A blow for freedom, said Bennett. "Let us rejoice at the democratic spectacle of free trappers all over this heavenly province scooping up dead animals from our roadside ditches, no longer living in fear that a tax collector may be lurking," Bennett said.
The rest of us still have to pay - $61 for a dead deer, $25 for most species - but Benett hopes that will someday carrion will again be free for "British Columbians who wish to utilize road-kill for lunch, a fur coat or a living room rug."
Bennett offered more good news. A booming economy will mean more traffic and more dead animals, he said, and more chances to add new meaning to the promise to pick up something for dinner on the way home.

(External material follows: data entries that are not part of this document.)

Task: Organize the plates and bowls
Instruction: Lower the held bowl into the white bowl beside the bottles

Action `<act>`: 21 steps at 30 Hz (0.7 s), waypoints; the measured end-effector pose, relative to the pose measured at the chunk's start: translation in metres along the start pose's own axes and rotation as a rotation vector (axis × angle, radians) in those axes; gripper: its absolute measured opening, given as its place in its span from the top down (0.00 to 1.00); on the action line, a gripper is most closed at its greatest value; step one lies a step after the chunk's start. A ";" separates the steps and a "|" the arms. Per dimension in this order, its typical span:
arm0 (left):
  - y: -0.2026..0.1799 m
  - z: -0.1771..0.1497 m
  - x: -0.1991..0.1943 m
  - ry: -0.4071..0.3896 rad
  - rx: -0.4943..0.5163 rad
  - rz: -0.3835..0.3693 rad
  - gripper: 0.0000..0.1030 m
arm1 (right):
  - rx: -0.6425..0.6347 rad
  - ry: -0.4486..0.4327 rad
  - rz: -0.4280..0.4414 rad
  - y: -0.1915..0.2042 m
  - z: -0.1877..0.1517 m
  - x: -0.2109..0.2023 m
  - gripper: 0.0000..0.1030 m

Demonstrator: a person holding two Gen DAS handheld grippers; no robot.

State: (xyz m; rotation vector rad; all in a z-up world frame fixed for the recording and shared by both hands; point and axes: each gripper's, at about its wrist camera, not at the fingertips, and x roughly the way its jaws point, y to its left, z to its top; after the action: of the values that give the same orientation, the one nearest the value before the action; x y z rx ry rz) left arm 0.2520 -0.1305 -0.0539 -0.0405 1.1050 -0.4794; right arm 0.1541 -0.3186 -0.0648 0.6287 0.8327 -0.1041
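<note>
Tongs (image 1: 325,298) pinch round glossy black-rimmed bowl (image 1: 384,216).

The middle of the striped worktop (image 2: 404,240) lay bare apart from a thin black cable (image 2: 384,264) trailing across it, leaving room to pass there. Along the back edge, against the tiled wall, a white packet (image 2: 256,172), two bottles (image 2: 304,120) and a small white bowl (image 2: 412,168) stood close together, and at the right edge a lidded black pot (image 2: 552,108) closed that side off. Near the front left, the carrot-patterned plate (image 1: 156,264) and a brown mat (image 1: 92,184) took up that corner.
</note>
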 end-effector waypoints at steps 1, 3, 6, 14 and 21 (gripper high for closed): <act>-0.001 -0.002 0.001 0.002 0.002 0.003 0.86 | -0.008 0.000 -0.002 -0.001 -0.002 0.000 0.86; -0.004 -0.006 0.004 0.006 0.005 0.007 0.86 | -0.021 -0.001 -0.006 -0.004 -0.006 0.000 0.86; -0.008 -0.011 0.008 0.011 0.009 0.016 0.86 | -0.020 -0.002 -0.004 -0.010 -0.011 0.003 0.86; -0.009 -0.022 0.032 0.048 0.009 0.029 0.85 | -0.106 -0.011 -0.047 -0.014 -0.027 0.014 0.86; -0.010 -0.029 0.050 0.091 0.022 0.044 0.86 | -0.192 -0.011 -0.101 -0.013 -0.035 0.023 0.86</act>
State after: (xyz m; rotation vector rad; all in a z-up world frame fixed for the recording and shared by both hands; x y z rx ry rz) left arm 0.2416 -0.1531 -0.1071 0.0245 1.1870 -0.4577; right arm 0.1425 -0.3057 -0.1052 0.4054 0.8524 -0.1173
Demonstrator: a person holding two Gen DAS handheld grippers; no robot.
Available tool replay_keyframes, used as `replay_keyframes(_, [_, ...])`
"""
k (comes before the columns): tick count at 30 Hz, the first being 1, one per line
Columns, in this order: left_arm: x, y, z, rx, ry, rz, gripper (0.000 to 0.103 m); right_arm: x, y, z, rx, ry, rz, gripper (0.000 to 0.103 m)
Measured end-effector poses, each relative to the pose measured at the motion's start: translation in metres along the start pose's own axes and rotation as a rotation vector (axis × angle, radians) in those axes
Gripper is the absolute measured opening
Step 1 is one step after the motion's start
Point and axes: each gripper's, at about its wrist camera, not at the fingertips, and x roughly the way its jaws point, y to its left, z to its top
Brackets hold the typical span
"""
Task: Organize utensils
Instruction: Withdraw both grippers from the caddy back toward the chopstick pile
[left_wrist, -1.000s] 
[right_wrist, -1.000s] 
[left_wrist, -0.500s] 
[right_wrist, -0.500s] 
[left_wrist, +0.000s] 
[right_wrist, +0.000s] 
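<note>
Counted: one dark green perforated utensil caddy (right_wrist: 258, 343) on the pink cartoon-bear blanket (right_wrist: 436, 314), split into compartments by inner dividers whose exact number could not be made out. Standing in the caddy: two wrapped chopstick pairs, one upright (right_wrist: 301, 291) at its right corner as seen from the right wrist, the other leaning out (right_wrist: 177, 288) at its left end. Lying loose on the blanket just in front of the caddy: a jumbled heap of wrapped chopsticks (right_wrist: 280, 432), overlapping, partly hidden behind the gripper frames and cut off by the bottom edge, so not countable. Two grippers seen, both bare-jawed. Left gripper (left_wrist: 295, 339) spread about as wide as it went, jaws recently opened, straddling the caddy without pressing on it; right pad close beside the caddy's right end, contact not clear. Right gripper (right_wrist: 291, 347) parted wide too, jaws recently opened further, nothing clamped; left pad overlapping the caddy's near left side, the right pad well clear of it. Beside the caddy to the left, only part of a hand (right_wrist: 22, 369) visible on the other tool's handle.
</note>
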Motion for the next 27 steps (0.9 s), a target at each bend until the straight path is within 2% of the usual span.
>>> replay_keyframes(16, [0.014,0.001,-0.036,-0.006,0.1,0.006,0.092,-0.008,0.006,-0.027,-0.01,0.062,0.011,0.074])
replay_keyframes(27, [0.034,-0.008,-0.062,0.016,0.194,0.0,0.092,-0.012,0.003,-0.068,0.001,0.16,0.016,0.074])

Maybe they should let Bennett help script the next televised cabinet meeting.
When the Liberals promised monthly open cabinet meetings it seemed like a good idea. The theory was that the public would get a chance to see decisions being made. The reality has been considerably, and increasingly, lamer.
I didn't expect sharp exchanges or big debates. The meetings were inevitably going to be managed, with the aim of making the government look good.
But I didn't expect this big a flop either, with the cabinet generally looking disengaged, sycophantic or irrelevant.
This week's meeting started out with a report on the federal-provincial health care summit, for example. Premier Gordon Campbell said what a good job Health Minister Colin Hansen had done; Hansen revealed that Campbell played a vital role. The results were rehashed, as if cabinet ministers had somehow been out of touch for the last several weeks.
Education Minister Tom Christensen reported on a useful plan to encourage elementary schools to hold open houses for three-year-olds and their families. It's a good idea, and cheap at $2,500 a school. But there were no questions from cabinet ministers about how the program would engage those families that need it most, or about whether programs were available to help kids catch up if parents realized help was needed.
Cabinet got a drought update, but weren't asked to make any decisions. They got a similar briefing on Avian flu and the mad cow disease scare. Both were fine; both could have ben covered with a briefing note to the ministers.
Then the televised meeting ended - after costing about $25,000 - and ministers adjourned to the real cabinet meeting behind closed doors, which lasted about six hours.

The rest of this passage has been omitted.